Pictures excluded, reproduce exactly the lines below from the one with "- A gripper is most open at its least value" through the one with "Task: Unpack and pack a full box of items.", both included.

━━ DATA PROVIDED ━━

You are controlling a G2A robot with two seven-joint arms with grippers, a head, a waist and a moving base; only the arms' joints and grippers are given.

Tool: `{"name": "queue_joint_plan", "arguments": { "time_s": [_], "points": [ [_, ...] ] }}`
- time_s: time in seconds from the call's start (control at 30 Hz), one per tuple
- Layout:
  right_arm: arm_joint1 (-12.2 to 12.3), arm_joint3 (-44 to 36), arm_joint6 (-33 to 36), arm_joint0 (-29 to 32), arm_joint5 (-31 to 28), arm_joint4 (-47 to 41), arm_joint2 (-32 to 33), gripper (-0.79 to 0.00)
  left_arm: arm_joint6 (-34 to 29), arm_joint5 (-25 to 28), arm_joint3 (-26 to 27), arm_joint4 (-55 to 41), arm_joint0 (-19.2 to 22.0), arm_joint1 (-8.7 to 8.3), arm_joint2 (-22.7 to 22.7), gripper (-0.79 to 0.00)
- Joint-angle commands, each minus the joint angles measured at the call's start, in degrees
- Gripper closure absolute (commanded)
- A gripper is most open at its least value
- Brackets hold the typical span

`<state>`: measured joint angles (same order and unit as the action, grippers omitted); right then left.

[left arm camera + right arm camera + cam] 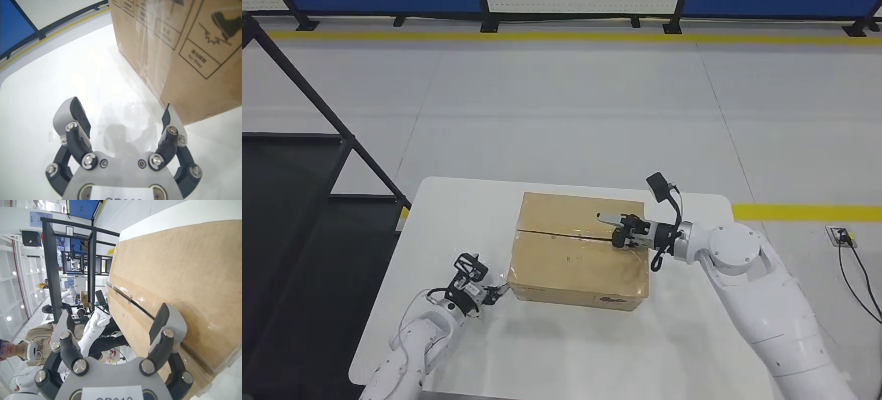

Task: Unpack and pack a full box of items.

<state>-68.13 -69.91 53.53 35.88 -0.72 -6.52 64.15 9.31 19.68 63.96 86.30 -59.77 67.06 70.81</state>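
Closed brown cardboard box (580,255), seam taped, sat on white worktop (442,300).
Left gripper (121,108) wide beside its near corner; right gripper (114,308) wide over the seam.

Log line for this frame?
box: shut, on table | left gripper: jaws open, beside box corner | right gripper: jaws open, over top seam

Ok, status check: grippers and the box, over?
Left gripper open, low beside box corner. Right gripper open, over box top seam. Box closed, flaps down, on table.
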Motion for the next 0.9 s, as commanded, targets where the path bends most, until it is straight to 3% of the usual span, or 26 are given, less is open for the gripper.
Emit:
{"name": "queue_joint_plan", "arguments": {
  "time_s": [0.0,0.23,0.67,0.87],
  "points": [
    [0.0,0.0,0.0,0.0,0.0,0.0,0.0,-0.785,0.84,-1.65,-0.72,0.38,0.42,0.32,-0.92,-0.785],
    [0.0,0.0,0.0,0.0,0.0,0.0,0.0,-0.785,1.29,-5.12,-3.14,-0.31,2.12,1.27,-2.71,-0.785],
    [0.0,0.0,0.0,0.0,0.0,0.0,0.0,-0.785,1.49,-16.97,-6.47,-8.65,5.05,3.53,-2.72,-0.785],
    [0.0,0.0,0.0,0.0,0.0,0.0,0.0,-0.785,0.77,-15.23,-7.27,-10.34,6.27,4.38,-4.24,-0.785]
  ]
}}
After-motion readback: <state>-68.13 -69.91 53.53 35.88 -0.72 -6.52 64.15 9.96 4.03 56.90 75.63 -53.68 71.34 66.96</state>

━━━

* [RESULT OF THE EXERCISE]:
- A gripper is most open at its least value
- Brackets hold the typical span

`<state>`: measured joint angles (same order and unit as the action, grippers omitted); right then left.

[left arm camera + right arm camera + cam] 

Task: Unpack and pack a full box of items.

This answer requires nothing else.